PROBLEM DESCRIPTION: Lines from the start of the data through the line containing "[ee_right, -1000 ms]" must be given again exactly. Leave the others out.

[Extracted records]
· · · · ·

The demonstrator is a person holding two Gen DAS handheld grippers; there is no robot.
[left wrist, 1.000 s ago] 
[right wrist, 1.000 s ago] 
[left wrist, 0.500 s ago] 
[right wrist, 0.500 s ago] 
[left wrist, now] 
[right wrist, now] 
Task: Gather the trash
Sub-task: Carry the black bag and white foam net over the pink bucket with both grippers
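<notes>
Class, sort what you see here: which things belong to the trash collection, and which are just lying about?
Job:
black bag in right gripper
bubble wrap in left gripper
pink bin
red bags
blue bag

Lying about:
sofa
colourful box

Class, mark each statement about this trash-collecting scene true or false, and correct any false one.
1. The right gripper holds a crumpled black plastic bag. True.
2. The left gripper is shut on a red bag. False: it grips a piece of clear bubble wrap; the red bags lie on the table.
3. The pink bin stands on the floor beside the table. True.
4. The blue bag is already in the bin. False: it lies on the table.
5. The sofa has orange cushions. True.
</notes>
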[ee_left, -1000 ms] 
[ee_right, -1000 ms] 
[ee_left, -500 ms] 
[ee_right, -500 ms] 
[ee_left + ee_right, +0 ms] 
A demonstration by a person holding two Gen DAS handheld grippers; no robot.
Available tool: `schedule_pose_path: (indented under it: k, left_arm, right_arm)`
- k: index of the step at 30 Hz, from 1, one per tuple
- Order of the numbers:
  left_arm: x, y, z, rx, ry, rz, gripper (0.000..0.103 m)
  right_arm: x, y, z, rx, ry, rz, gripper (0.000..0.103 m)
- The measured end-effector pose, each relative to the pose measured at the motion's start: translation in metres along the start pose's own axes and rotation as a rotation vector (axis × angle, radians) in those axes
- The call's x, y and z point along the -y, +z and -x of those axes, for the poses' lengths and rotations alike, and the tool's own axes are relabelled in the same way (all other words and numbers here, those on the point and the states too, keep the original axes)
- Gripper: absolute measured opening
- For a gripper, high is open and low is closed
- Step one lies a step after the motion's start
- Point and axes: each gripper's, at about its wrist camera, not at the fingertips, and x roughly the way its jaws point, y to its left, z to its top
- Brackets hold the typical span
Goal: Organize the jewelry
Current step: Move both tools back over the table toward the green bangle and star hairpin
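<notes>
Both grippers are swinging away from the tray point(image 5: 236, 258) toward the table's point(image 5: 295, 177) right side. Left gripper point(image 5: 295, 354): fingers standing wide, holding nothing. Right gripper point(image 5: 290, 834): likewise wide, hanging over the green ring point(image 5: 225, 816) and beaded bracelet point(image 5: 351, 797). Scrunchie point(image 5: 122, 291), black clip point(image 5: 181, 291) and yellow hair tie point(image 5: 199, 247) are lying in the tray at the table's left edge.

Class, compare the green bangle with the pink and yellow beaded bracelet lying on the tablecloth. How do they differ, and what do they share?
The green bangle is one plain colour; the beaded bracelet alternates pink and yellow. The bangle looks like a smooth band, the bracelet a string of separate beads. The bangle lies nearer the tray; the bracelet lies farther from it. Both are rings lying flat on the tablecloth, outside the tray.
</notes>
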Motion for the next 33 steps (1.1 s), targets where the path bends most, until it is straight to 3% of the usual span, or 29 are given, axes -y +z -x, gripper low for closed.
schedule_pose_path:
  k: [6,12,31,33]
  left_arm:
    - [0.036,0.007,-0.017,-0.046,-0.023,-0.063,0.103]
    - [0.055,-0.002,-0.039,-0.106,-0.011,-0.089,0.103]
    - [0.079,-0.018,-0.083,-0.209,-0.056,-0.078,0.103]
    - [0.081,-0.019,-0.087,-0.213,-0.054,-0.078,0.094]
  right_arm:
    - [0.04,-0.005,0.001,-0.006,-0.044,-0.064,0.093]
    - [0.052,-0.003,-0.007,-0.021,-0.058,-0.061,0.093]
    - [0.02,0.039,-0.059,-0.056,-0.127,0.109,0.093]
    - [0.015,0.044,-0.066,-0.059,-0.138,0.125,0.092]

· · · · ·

SOLUTION:
The demonstrator is a person holding two Gen DAS handheld grippers; there is no robot.
[left wrist, 1.000 s ago] 
[right wrist, 1.000 s ago] 
[left wrist, 0.500 s ago] 
[right wrist, 0.500 s ago] 
[left wrist, now] 
[right wrist, now] 
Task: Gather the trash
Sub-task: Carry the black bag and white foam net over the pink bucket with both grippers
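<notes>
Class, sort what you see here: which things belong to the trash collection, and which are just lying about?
Job:
black bag in right gripper
bubble wrap in left gripper
pink bin
red bags
blue bag

Lying about:
sofa
colourful box

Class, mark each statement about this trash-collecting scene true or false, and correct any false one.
1. The right gripper holds a crumpled black plastic bag. True.
2. The left gripper is shut on a red bag. False: it grips a piece of clear bubble wrap; the red bags lie on the table.
3. The pink bin stands on the floor beside the table. True.
4. The blue bag is already in the bin. False: it lies on the table.
5. The sofa has orange cushions. True.
</notes>
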[ee_left, -1000 ms] 
[ee_right, -1000 ms] 

That finishes the output.